Выходит, Александр Иванович понимал, куда едет? Или Мария Ивановна сказала так намеренно? Ясности в этом вопросе, похоже, не установить.
«Эмиграция вылила на вас много чернил», — написала родителям через неделю после их отъезда Ксения. И чуть позже: «Некоторые завидуют, другие плачут, а третьи говорят гадости». Конечно, «русский Париж» жадно читал советскую прессу. С изумлением, смешанным со злостью, было встречено обширное интервью с Куприным в «Литературной газете»:
«— Я бесконечно счастлив, — говорит А. И. Куприн, — что советское правительство дало мне возможность вновь очутиться на родной земле, в новой для меня советской Москве...
— Я в Москве!

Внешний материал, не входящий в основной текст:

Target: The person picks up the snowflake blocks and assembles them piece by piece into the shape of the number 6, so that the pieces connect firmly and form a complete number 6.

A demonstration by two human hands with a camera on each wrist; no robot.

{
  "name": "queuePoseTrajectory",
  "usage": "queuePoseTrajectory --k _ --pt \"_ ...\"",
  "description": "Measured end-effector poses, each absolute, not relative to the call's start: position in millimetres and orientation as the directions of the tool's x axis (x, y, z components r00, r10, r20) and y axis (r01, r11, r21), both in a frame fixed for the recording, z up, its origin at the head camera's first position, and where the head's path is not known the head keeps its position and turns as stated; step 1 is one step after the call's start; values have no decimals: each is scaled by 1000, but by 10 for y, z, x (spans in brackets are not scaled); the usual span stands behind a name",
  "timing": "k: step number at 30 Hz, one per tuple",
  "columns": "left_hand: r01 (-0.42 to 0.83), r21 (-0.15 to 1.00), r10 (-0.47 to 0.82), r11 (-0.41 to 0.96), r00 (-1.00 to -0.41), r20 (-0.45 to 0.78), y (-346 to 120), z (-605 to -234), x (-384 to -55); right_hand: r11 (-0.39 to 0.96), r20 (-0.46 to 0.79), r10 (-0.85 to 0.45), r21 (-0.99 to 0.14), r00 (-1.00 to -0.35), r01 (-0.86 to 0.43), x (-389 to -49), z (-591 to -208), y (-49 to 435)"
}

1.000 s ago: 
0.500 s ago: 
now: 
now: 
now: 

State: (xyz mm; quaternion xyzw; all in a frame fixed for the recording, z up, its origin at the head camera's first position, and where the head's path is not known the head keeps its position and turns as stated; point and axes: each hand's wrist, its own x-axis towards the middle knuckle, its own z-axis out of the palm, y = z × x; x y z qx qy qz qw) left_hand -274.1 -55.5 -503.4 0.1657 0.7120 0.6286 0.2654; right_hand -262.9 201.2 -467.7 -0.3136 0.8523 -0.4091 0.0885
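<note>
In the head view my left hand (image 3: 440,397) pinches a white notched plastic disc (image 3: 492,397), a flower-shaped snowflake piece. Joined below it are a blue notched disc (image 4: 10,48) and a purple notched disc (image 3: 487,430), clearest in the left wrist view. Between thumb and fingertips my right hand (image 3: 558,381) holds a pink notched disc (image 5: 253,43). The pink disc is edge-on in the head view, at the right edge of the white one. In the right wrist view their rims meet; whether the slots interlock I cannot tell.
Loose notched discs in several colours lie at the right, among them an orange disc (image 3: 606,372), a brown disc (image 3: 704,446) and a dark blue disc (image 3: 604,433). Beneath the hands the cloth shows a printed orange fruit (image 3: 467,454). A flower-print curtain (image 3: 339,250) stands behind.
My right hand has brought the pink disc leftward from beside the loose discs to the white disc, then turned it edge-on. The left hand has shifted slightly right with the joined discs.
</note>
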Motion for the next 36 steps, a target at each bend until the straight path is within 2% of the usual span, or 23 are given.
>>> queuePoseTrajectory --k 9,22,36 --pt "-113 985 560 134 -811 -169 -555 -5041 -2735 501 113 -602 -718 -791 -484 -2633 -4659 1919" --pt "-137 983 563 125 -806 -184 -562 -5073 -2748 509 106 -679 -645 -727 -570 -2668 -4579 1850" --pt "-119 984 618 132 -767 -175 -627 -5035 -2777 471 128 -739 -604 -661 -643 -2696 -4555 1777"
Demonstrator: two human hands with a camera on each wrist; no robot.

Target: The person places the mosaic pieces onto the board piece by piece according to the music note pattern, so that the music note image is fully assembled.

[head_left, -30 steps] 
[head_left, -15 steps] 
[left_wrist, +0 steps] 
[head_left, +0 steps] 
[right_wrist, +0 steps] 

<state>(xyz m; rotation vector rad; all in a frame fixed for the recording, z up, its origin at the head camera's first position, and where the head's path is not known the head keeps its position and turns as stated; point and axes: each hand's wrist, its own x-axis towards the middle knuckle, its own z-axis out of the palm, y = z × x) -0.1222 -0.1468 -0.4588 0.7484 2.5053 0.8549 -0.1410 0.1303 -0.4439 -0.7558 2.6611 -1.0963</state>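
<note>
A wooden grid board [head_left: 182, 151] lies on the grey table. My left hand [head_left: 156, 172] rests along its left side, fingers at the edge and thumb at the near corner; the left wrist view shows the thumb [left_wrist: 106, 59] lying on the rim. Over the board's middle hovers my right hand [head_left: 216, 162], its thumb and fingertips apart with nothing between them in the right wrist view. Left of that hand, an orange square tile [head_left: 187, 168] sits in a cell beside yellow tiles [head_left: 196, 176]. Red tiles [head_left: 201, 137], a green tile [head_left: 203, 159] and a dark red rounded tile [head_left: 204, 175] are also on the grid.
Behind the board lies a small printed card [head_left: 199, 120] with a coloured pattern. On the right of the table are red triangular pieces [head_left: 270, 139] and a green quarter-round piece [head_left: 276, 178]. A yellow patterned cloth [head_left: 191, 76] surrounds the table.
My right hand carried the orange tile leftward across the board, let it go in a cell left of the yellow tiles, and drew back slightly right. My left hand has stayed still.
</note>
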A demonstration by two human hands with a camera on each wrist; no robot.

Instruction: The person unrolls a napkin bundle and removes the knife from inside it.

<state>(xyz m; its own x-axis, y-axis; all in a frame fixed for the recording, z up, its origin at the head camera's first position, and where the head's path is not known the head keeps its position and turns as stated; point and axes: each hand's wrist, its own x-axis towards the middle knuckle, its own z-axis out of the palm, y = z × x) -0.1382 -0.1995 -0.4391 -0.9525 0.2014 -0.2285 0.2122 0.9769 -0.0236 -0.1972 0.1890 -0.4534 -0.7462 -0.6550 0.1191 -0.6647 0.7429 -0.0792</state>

Не могу прийти в себя от радости. Последние годы я настолько остро ощущал и сознавал свою тяжелую вину перед русским народом, чудесно строящим новую счастливую жизнь, что самая мысль о возможности возвращения в Советскую Россию казалась мне несбыточной мечтой. Эти мои опасения угнетали меня, давили. И, не скрою, я не решался очень долгое время просить у полпредства разрешения возвратиться в Советский Союз.
С непередаваемым нетерпением ждал я дня отъезда в СССР, оторванность от которого, повторяю, я тягостно переживал последнее время.
Я рвался на родину, преследуемый в то же время единственной мыслью — простит ли меня народ мой.
И здесь, в Москве, я хочу сказать советскому читателю, новому замечательному поколению советского народа искренне и убежденно: постараюсь найти в себе физические и творческие силы для того, чтобы в ближайшее же время уничтожить ту мрачную бездну, которая до сих пор отделяла меня от Советской страны.
— Я еще не знаю, знакомы ли молодому поколению русских читателей мои дореволюционные произведения, но хочу думать, что многие из моих повестей и рассказов не утратили для них интерес.
Глубоко волнующее, естественное для писателя чувство удовлетворения испытал я в первый же день моего приезда в Москву, когда узнал, что Государственное издательство художественной литературы намерено выпустить двухтомное собрание моих старых сочинений. Когда же я ознакомился с намеченным содержанием моего двухтомника, я испытал надежду, что советский читатель примет мои книги доброжелательно.
Советский читатель чрезвычайно требователен и строг. И он прав. К художественному произведению, к искусству, к литературе родины нужно относиться со строгими требованиями.